*** SUPPLIED INFORMATION ***
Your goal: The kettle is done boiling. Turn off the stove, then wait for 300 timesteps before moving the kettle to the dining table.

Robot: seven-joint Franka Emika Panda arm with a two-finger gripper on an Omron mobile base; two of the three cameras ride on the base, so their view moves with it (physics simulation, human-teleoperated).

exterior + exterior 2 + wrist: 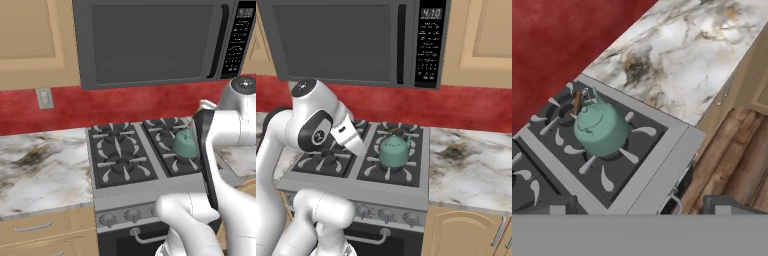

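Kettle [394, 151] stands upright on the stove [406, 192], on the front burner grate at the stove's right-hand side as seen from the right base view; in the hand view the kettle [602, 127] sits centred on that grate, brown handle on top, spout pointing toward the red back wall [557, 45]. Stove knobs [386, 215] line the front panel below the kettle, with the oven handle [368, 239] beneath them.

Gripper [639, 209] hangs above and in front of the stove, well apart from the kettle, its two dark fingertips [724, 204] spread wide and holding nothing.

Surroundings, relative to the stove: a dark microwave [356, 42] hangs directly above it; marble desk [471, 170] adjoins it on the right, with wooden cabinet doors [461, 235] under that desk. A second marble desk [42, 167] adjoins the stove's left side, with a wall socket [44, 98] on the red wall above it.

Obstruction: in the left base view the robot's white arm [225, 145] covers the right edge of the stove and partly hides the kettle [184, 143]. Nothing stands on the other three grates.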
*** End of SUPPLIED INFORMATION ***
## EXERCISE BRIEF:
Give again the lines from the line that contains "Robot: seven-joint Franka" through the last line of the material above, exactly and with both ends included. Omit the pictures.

## EXPECTED ANSWER:
Robot: seven-joint Franka Emika Panda arm with a two-finger gripper on an Omron mobile base; two of the three cameras ride on the base, so their view moves with it (physics simulation, human-teleoperated).

exterior + exterior 2 + wrist: 

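Kettle [394, 151] stands upright on the stove [406, 192], on the front burner grate at the stove's right-hand side as seen from the right base view; in the hand view the kettle [602, 127] sits centred on that grate, brown handle on top, spout pointing toward the red back wall [557, 45]. Stove knobs [386, 215] line the front panel below the kettle, with the oven handle [368, 239] beneath them.

Gripper [639, 209] hangs above and in front of the stove, well apart from the kettle, its two dark fingertips [724, 204] spread wide and holding nothing.

Surroundings, relative to the stove: a dark microwave [356, 42] hangs directly above it; marble desk [471, 170] adjoins it on the right, with wooden cabinet doors [461, 235] under that desk. A second marble desk [42, 167] adjoins the stove's left side, with a wall socket [44, 98] on the red wall above it.

Obstruction: in the left base view the robot's white arm [225, 145] covers the right edge of the stove and partly hides the kettle [184, 143]. Nothing stands on the other three grates.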

Output is complete for this exercise.